Zuckerberg outlined six parts of his new privacy-based platform:
:: Allowing people to interact privately and giving them confidence that no one else can access what they share
:: Encryption that prevents even Facebook from reading messages
:: Making posts and other information easier to delete, with the promise that people can be comfortable being themselves without having to worry about what they share coming back to hurt them later
:: Increasing safety for users
:: The ability to use any Facebook apps and to communicate across networks, something that has been announced previously
:: Secure data storage, with the promise that Facebook will not store sensitive data in countries with weak records on human rights like privacy and freedom of expression in order to protect data from being improperly accessed.
Critics say the moves are not enough to deal with concerns about incidents such as the Cambridge Analytica scandal, which saw the sharing of personal information from as many as 87 million users with the political data-mining firm that worked for the 2016 Trump campaign.

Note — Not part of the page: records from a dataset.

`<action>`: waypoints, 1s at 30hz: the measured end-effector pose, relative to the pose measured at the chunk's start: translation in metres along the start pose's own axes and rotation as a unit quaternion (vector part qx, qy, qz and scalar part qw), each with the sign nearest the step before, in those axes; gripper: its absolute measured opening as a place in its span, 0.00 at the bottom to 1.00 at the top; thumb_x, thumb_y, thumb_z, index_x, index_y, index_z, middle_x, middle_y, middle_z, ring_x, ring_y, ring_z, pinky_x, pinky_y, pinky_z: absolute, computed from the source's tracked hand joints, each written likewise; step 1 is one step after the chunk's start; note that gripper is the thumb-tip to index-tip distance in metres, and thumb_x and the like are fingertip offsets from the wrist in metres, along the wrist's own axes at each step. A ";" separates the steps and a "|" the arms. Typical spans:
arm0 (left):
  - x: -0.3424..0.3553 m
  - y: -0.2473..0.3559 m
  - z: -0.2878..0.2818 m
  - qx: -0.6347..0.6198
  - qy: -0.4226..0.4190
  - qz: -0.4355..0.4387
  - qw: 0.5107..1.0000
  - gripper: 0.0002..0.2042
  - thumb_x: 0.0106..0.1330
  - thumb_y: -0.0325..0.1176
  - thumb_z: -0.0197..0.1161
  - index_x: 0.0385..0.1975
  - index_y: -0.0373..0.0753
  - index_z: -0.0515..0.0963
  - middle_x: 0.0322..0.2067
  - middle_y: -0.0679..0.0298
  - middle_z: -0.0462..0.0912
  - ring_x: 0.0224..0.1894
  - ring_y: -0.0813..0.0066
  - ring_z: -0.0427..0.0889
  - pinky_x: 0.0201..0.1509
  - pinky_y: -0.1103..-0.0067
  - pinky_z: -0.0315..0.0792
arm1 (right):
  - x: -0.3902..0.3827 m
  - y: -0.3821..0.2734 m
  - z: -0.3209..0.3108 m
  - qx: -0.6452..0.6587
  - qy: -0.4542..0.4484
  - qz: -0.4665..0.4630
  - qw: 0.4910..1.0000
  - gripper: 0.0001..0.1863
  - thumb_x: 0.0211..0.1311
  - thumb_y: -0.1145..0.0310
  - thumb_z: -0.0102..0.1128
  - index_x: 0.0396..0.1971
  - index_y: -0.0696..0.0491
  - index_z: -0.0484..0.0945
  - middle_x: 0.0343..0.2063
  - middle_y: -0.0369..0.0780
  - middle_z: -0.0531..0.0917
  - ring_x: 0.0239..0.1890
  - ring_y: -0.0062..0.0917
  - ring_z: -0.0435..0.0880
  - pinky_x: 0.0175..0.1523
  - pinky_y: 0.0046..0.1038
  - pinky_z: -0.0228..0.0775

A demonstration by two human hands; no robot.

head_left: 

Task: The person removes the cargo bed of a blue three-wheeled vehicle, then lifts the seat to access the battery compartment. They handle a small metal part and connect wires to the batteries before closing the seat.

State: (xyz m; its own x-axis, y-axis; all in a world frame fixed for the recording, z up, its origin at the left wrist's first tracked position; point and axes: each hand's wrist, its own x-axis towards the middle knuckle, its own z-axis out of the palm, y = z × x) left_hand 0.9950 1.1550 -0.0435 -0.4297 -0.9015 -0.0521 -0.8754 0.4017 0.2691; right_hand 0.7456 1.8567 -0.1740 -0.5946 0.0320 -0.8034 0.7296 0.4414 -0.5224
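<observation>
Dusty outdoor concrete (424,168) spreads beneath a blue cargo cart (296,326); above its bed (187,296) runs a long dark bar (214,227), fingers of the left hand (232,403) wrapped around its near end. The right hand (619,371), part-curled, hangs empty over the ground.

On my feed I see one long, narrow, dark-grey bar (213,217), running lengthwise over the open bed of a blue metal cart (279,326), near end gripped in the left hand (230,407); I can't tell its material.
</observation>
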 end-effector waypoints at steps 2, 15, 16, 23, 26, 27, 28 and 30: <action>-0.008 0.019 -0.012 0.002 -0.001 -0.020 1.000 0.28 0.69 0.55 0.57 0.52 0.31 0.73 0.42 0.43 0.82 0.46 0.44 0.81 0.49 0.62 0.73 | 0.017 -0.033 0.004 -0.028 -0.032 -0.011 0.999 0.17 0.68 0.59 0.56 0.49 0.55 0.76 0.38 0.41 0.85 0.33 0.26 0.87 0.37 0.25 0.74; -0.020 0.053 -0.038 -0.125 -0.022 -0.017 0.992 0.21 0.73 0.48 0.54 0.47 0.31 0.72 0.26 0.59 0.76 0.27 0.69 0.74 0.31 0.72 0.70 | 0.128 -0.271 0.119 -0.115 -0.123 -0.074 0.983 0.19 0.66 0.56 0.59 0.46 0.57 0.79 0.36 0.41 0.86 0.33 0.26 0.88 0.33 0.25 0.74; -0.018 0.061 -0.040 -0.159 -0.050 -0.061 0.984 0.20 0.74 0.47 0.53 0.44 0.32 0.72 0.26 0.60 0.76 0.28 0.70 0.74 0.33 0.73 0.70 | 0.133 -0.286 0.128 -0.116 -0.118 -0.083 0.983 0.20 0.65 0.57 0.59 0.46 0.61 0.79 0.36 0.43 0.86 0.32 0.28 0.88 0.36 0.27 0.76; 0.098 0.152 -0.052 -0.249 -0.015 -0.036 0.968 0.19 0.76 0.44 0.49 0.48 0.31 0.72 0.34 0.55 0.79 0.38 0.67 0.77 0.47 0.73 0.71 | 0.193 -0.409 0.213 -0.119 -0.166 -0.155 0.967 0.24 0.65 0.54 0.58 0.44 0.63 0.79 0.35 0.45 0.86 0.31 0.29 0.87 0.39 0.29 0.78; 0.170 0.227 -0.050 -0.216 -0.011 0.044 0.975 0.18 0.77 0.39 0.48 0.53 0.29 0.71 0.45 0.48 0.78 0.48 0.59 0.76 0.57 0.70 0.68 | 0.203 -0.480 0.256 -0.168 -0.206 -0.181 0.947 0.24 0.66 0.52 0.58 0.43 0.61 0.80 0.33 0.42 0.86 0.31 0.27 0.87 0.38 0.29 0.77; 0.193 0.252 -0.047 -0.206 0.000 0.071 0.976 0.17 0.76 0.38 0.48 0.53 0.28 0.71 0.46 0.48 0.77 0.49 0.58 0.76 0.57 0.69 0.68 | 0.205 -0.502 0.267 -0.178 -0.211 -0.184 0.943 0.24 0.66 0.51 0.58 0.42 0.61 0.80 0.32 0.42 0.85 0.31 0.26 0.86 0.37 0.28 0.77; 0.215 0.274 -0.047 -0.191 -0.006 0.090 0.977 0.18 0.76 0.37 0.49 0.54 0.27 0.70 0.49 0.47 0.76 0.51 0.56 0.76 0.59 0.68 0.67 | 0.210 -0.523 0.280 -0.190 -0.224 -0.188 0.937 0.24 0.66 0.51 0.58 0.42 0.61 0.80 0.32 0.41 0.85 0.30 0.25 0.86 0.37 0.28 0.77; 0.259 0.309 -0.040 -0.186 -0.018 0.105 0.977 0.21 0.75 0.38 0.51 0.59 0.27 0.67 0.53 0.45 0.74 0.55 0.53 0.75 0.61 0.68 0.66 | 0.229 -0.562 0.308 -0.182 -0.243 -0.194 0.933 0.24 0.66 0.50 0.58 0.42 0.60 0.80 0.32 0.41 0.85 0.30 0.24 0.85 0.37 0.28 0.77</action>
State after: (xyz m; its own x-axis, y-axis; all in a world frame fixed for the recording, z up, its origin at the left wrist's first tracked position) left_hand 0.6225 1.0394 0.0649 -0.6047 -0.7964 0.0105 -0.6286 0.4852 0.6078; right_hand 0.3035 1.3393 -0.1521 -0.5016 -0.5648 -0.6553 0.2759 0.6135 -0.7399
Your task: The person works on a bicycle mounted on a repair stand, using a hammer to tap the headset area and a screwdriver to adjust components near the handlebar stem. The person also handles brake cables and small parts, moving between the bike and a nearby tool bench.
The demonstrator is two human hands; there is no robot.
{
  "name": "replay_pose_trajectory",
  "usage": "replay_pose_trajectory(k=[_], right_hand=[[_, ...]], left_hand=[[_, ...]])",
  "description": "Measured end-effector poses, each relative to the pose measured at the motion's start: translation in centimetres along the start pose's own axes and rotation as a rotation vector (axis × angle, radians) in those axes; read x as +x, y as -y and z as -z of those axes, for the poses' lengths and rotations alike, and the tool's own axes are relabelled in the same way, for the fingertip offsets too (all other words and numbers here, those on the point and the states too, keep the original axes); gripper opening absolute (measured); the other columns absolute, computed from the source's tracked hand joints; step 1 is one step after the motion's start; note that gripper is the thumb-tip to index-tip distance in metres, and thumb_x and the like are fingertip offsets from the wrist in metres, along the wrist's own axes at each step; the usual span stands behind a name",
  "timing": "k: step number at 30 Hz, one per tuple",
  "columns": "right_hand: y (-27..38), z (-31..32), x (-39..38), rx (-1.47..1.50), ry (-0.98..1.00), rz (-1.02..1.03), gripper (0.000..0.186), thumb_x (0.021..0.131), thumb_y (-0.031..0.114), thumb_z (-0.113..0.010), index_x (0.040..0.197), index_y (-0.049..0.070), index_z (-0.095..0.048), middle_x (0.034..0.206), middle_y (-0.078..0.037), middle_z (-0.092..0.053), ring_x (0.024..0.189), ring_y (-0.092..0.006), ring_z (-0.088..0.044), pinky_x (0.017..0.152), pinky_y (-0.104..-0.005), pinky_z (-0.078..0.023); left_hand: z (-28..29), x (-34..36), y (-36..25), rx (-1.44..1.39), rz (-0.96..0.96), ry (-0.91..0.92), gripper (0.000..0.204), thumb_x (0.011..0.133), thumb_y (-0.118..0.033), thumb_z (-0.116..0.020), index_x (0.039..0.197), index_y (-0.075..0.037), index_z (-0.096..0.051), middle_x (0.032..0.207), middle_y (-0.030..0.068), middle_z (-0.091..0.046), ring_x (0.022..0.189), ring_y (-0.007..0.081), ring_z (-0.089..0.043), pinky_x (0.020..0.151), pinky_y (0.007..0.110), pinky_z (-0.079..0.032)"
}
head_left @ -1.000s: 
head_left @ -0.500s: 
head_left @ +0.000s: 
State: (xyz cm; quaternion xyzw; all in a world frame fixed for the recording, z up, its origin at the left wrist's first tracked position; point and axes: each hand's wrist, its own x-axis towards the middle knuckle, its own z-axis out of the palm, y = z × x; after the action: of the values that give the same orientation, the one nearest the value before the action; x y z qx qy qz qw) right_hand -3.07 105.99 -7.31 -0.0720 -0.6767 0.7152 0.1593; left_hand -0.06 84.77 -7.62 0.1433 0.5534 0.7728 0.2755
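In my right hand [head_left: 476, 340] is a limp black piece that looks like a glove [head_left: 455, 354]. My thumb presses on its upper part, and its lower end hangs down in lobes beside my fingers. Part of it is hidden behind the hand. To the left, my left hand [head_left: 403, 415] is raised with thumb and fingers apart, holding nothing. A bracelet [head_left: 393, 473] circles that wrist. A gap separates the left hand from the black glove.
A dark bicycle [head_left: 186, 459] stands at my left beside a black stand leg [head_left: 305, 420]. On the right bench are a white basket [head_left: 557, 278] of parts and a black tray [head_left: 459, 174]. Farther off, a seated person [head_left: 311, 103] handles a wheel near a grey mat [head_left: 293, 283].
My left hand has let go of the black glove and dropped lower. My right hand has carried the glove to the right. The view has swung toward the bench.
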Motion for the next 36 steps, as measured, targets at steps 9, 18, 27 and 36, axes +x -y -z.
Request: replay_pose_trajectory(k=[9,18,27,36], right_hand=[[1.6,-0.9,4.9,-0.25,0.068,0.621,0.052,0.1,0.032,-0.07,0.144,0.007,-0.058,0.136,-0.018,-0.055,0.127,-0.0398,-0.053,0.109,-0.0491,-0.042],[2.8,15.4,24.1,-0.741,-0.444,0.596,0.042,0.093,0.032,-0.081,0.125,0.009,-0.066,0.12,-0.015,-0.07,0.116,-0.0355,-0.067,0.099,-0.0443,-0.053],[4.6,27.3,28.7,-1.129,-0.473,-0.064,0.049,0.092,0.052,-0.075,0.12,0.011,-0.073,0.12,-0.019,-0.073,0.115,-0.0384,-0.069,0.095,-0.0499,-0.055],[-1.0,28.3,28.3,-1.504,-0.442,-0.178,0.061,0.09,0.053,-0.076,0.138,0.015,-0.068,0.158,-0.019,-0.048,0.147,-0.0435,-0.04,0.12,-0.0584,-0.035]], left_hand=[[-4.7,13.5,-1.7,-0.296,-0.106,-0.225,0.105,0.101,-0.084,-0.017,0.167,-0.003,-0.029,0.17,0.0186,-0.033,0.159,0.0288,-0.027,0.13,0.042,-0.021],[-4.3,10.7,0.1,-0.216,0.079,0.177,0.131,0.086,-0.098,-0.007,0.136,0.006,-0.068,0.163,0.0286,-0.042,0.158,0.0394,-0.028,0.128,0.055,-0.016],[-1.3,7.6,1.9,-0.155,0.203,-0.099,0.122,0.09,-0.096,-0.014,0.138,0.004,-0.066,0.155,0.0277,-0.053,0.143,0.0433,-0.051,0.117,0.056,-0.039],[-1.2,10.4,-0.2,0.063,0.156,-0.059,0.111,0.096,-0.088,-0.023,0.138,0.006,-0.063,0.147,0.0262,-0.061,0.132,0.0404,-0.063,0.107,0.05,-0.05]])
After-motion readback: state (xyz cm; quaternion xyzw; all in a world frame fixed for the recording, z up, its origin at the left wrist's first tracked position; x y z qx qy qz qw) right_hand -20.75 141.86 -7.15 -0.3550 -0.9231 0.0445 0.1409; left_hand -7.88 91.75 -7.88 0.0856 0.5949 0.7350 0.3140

Forrester analyst Fatemeh Khatibloo said: He’s kind of pulled together this idea that the thing that matters most to people is privacy between peers and one-to-one communication, ignoring completely the idea that people also value their privacy from Facebook.
Jen King, director of consumer privacy at Stanford Law School’s Centre for Internet and Society said: This does nothing to address the ad-targeting and information collection about individuals.
It’s great for your relationship with other people.